**WHAT IS NEEDED**
The whole listing below is to be copied exactly, with every picture left out.

***

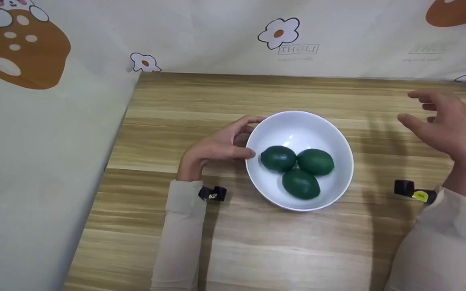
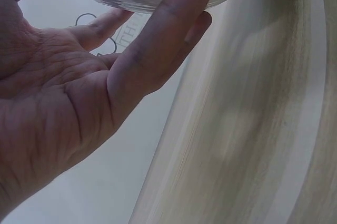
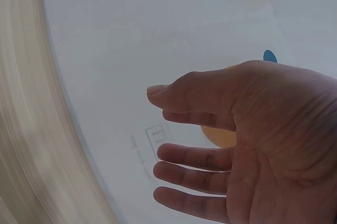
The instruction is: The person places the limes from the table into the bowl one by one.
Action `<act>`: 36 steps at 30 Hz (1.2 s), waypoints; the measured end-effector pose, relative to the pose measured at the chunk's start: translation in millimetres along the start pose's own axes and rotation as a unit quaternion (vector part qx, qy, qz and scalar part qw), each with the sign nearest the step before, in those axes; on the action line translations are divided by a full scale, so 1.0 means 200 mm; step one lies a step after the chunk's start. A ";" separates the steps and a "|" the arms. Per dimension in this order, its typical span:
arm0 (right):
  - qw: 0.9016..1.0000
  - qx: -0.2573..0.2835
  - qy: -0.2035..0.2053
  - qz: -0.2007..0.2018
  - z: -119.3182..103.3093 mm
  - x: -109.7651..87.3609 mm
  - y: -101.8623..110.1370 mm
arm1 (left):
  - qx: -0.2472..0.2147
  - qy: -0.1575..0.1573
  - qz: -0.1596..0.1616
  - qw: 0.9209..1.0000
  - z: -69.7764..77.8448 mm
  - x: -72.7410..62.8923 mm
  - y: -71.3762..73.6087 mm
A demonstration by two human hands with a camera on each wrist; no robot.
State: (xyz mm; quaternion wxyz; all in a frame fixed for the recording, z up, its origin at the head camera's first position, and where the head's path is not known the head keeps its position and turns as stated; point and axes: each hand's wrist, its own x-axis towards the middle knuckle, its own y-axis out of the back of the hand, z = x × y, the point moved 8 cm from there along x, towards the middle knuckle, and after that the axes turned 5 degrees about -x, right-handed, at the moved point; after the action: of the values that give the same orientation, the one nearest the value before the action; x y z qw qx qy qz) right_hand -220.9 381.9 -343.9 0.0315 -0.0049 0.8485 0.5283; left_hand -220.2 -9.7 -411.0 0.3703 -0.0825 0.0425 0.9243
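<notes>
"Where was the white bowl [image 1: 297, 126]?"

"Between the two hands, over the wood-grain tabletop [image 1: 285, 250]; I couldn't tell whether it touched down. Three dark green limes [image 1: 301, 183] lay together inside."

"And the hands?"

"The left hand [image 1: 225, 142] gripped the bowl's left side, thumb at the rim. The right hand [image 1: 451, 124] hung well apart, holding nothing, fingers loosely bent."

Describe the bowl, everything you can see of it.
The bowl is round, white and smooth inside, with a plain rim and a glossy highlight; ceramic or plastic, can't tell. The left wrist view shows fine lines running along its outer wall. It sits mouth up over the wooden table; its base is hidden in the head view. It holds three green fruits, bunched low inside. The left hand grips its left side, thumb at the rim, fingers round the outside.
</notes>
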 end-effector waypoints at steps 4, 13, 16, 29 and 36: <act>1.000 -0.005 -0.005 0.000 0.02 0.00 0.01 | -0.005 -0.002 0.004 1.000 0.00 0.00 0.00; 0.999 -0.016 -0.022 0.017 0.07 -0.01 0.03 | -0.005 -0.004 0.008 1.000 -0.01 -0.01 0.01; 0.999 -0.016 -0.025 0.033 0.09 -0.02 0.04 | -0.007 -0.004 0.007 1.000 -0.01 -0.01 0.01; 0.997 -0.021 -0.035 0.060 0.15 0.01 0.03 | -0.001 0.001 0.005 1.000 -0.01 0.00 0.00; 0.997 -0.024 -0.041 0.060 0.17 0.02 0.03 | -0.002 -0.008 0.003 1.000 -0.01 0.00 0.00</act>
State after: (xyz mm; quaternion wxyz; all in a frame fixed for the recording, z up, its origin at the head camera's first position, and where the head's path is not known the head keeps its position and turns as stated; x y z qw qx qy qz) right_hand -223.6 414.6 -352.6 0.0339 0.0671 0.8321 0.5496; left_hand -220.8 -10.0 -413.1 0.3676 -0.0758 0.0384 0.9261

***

**FINISHED TASK**
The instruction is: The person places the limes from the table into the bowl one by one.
Action `<act>`: 36 steps at 30 Hz (1.2 s), waypoints; the measured end-effector pose, relative to the pose measured at the chunk's start: translation in millimetres along the start pose's own axes and rotation as a unit quaternion (vector part qx, qy, qz and scalar part qw), each with the sign nearest the step before, in those axes; on the action line translations are divided by a full scale, so 1.0 means 200 mm; step one lies a step after the chunk's start. A ";" separates the steps and a "|" the arms. Per dimension in this order, its typical span:
arm0 (right):
  - qw: 0.9016..1.0000
  - qx: -0.2573..0.2835
  - qy: -0.2035..0.2053
  - qz: -0.2007..0.2018
  - z: -119.3182..103.3093 mm
  - x: -109.7651..87.3609 mm
  - y: -101.8623..110.1370 mm
arm1 (left):
  - qx: -0.2472..0.2147
  - qy: -0.1575..0.1573
  - qz: -0.1596..0.1616
  - qw: 0.9209..1.0000
  - z: -69.7764..77.8448 mm
  - x: -72.7410..62.8923 mm
  - y: -71.3762..73.6087 mm
A demonstration by two human hands with a camera on each wrist; no robot.
State: (xyz mm; quaternion wxyz; all in a frame fixed for the recording, z up, its origin at the head camera's first position, and where the head's path is not known the head keeps its position and turns as stated; point and axes: each hand's wrist, its own x-axis towards the middle knuckle, its own y-axis out of the back of the hand, z = x × y, the point moved 8 cm from there along x, towards the middle knuckle, and after that the axes turned 5 degrees about -x, right-handed, at the moved point; after the action: of the values that give the same orientation, the one nearest the value before the action; x y z qw qx qy qz) right_hand -220.9 381.9 -343.9 0.0315 -0.0049 0.8485 0.5283; left_hand -220.2 -9.7 -411.0 0.3703 -0.0825 0.0425 0.9243
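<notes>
"Where was the white bowl [image 1: 297, 126]?"

"Between the two hands, over the wood-grain tabletop [image 1: 285, 250]; I couldn't tell whether it touched down. Three dark green limes [image 1: 301, 183] lay together inside."

"And the hands?"

"The left hand [image 1: 225, 142] gripped the bowl's left side, thumb at the rim. The right hand [image 1: 451, 124] hung well apart, holding nothing, fingers loosely bent."

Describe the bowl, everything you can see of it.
The bowl is round, white and smooth inside, with a plain rim and a glossy highlight; ceramic or plastic, can't tell. The left wrist view shows fine lines running along its outer wall. It sits mouth up over the wooden table; its base is hidden in the head view. It holds three green fruits, bunched low inside. The left hand grips its left side, thumb at the rim, fingers round the outside.
</notes>
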 end-effector waypoints at steps 4, 13, 16, 29 and 36: <act>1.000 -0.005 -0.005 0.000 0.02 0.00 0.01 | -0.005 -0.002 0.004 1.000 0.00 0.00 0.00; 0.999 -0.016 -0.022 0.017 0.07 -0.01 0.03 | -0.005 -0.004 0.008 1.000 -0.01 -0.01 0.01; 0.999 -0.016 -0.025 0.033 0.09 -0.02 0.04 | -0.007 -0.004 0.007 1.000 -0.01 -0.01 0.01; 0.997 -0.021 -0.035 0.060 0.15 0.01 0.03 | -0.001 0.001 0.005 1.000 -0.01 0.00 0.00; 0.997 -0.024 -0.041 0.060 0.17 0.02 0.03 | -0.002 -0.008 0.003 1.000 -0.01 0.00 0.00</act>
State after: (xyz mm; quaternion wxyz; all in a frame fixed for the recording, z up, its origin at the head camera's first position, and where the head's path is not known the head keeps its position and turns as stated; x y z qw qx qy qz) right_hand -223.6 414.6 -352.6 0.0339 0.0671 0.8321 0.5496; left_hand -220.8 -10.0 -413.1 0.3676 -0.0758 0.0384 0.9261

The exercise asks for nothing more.